🤯 Did You Know (click to read)
Peatlands store more carbon per unit area than most other terrestrial ecosystems.
When peat swamps are drained for agriculture, the exposed organic soil oxidizes and compacts. Over time, this process causes land subsidence that can lower ground levels by several centimeters per year. In some regions, cumulative subsidence measures in meters over decades. For forests already near sea level, this increases flood risk and saltwater intrusion. Orangutans depending on peatland habitat face not only fire but structural land loss. Subsidence permanently alters hydrology and vegetation patterns. The ground itself becomes unstable over generational timescales.
💥 Impact (click to read)
Lowered land levels increase vulnerability to seasonal flooding, which can kill seedlings and mature trees alike.
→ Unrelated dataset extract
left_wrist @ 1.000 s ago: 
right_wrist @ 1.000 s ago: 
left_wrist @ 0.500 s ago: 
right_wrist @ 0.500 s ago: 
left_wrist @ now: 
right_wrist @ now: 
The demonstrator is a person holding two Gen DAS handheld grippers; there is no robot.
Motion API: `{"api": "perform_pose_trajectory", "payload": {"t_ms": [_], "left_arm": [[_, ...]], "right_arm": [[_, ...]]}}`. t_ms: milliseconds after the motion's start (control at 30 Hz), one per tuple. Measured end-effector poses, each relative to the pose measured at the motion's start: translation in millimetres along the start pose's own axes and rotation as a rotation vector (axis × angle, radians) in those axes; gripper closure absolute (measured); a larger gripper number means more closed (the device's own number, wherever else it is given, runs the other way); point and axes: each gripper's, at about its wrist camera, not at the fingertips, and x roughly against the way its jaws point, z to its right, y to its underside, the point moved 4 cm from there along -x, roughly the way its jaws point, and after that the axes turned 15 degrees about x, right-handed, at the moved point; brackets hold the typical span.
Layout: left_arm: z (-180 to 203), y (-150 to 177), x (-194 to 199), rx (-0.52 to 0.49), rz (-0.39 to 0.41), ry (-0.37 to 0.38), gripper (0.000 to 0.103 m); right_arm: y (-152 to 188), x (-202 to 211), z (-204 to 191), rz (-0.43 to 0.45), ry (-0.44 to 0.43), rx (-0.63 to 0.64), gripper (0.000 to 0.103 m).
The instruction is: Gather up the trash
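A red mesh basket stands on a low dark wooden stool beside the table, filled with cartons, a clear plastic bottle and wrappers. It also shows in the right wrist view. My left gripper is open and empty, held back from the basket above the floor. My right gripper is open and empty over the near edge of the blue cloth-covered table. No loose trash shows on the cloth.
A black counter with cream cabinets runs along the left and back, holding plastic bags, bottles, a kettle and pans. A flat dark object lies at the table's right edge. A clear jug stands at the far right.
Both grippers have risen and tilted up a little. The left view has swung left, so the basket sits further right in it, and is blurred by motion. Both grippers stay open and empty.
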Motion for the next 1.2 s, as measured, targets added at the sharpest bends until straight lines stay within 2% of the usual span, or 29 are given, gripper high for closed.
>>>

Repeated inundation shifts species composition away from original forest communities. As peat collapses, canopy structure thins and fruit availability declines. The transformation is gradual but irreversible on human timescales. Restoring drained peat to original depth is nearly impossible. Habitat shrinkage occurs from below as well as above.
Land subsidence compounds climate change effects such as sea level rise. Combined pressures accelerate long-term habitat disappearance. Protecting intact peat swamps prevents both carbon release and physical ground collapse. The stability of orangutan habitat depends on maintaining waterlogged peat conditions. Drainage converts living forest into sinking terrain.